What you have to do
Set down all of the data that follows, keeping every character.

START Dataset extract

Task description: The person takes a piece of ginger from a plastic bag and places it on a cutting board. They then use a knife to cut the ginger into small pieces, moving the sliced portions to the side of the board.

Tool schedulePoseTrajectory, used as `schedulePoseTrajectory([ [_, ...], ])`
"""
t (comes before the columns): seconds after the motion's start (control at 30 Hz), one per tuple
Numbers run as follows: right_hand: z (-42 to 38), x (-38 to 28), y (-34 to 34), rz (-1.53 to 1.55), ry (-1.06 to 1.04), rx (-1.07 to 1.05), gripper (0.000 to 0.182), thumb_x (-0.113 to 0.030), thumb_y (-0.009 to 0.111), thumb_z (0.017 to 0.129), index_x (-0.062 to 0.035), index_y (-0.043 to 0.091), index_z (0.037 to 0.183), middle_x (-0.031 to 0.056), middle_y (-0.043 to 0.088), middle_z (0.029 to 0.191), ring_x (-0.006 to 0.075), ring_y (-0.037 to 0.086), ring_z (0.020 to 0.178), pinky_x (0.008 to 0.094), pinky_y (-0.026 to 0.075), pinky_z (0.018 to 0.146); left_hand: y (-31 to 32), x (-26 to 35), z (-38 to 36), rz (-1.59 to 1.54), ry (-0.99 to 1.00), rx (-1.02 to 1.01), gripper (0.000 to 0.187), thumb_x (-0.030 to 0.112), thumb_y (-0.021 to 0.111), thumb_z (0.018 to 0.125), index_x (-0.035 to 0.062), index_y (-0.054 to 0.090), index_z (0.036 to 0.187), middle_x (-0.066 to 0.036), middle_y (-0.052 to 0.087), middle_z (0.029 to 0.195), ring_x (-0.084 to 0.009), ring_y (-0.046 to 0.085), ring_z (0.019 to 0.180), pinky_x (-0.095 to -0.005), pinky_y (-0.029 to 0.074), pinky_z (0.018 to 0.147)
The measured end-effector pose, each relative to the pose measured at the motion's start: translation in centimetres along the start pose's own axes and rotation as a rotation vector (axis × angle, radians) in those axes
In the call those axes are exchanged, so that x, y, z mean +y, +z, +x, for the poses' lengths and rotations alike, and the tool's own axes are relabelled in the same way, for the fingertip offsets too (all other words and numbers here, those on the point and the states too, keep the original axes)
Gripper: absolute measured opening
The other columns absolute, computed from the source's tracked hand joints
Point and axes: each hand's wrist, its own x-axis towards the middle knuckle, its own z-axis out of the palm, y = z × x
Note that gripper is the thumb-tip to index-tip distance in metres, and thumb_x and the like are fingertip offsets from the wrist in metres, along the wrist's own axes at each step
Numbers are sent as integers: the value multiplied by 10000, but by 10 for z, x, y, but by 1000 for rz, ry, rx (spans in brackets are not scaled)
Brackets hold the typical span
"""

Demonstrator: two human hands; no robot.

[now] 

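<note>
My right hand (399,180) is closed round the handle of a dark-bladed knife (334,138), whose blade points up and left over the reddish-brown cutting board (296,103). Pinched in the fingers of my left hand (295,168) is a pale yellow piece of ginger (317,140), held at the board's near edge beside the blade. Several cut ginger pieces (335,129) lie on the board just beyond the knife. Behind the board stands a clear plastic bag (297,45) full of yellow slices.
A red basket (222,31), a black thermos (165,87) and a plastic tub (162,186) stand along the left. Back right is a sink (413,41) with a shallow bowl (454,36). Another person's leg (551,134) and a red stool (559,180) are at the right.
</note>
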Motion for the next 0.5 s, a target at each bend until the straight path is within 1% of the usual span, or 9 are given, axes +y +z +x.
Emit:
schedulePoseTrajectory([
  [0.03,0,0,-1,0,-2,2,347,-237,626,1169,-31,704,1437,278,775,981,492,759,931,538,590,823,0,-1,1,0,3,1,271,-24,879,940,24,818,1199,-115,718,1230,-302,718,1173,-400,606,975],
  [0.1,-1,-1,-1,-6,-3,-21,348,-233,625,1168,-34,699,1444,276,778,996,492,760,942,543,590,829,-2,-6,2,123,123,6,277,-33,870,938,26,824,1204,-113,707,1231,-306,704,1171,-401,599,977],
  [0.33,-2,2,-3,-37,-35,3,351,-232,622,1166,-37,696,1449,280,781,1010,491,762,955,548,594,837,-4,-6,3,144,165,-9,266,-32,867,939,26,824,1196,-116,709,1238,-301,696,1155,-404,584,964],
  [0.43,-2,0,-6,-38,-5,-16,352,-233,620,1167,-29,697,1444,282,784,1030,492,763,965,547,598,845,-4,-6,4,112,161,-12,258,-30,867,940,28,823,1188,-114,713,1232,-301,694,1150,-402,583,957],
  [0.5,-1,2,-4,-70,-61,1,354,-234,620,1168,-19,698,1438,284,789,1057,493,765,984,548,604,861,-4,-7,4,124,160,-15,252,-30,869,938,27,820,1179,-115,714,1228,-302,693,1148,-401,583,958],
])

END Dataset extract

Task solution
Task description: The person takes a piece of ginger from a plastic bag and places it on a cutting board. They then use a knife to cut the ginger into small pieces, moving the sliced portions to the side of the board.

Tool schedulePoseTrajectory, used as `schedulePoseTrajectory([ [_, ...], ])`
"""
t (comes before the columns): seconds after the motion's start (control at 30 Hz), one per tuple
Numbers run as follows: right_hand: z (-42 to 38), x (-38 to 28), y (-34 to 34), rz (-1.53 to 1.55), ry (-1.06 to 1.04), rx (-1.07 to 1.05), gripper (0.000 to 0.182), thumb_x (-0.113 to 0.030), thumb_y (-0.009 to 0.111), thumb_z (0.017 to 0.129), index_x (-0.062 to 0.035), index_y (-0.043 to 0.091), index_z (0.037 to 0.183), middle_x (-0.031 to 0.056), middle_y (-0.043 to 0.088), middle_z (0.029 to 0.191), ring_x (-0.006 to 0.075), ring_y (-0.037 to 0.086), ring_z (0.020 to 0.178), pinky_x (0.008 to 0.094), pinky_y (-0.026 to 0.075), pinky_z (0.018 to 0.146); left_hand: y (-31 to 32), x (-26 to 35), z (-38 to 36), rz (-1.59 to 1.54), ry (-0.99 to 1.00), rx (-1.02 to 1.01), gripper (0.000 to 0.187), thumb_x (-0.030 to 0.112), thumb_y (-0.021 to 0.111), thumb_z (0.018 to 0.125), index_x (-0.035 to 0.062), index_y (-0.054 to 0.090), index_z (0.036 to 0.187), middle_x (-0.066 to 0.036), middle_y (-0.052 to 0.087), middle_z (0.029 to 0.195), ring_x (-0.084 to 0.009), ring_y (-0.046 to 0.085), ring_z (0.019 to 0.180), pinky_x (-0.095 to -0.005), pinky_y (-0.029 to 0.074), pinky_z (0.018 to 0.147)
The measured end-effector pose, each relative to the pose measured at the motion's start: translation in centimetres along the start pose's own axes and rotation as a rotation vector (axis × angle, radians) in those axes
In the call those axes are exchanged, so that x, y, z mean +y, +z, +x, for the poses' lengths and rotations alike, and the tool's own axes are relabelled in the same way, for the fingertip offsets too (all other words and numbers here, those on the point and the states too, keep the original axes)
Gripper: absolute measured opening
The other columns absolute, computed from the source's tracked hand joints
Point and axes: each hand's wrist, its own x-axis towards the middle knuckle, its own z-axis out of the palm, y = z × x
Note that gripper is the thumb-tip to index-tip distance in metres, and thumb_x and the like are fingertip offsets from the wrist in metres, along the wrist's own axes at each step
Numbers are sent as integers: the value multiplied by 10000, but by 10 for z, x, y, but by 1000 for rz, ry, rx (spans in brackets are not scaled)
Brackets hold the typical span
"""

Demonstrator: two human hands; no robot.

[now] 

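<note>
My right hand (399,180) is closed round the handle of a dark-bladed knife (334,138), whose blade points up and left over the reddish-brown cutting board (296,103). Pinched in the fingers of my left hand (295,168) is a pale yellow piece of ginger (317,140), held at the board's near edge beside the blade. Several cut ginger pieces (335,129) lie on the board just beyond the knife. Behind the board stands a clear plastic bag (297,45) full of yellow slices.
A red basket (222,31), a black thermos (165,87) and a plastic tub (162,186) stand along the left. Back right is a sink (413,41) with a shallow bowl (454,36). Another person's leg (551,134) and a red stool (559,180) are at the right.
</note>
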Motion for the next 0.5 s, a target at each bend until the straight path is within 1% of the usual span, or 9 are given, axes +y +z +x.
Emit:
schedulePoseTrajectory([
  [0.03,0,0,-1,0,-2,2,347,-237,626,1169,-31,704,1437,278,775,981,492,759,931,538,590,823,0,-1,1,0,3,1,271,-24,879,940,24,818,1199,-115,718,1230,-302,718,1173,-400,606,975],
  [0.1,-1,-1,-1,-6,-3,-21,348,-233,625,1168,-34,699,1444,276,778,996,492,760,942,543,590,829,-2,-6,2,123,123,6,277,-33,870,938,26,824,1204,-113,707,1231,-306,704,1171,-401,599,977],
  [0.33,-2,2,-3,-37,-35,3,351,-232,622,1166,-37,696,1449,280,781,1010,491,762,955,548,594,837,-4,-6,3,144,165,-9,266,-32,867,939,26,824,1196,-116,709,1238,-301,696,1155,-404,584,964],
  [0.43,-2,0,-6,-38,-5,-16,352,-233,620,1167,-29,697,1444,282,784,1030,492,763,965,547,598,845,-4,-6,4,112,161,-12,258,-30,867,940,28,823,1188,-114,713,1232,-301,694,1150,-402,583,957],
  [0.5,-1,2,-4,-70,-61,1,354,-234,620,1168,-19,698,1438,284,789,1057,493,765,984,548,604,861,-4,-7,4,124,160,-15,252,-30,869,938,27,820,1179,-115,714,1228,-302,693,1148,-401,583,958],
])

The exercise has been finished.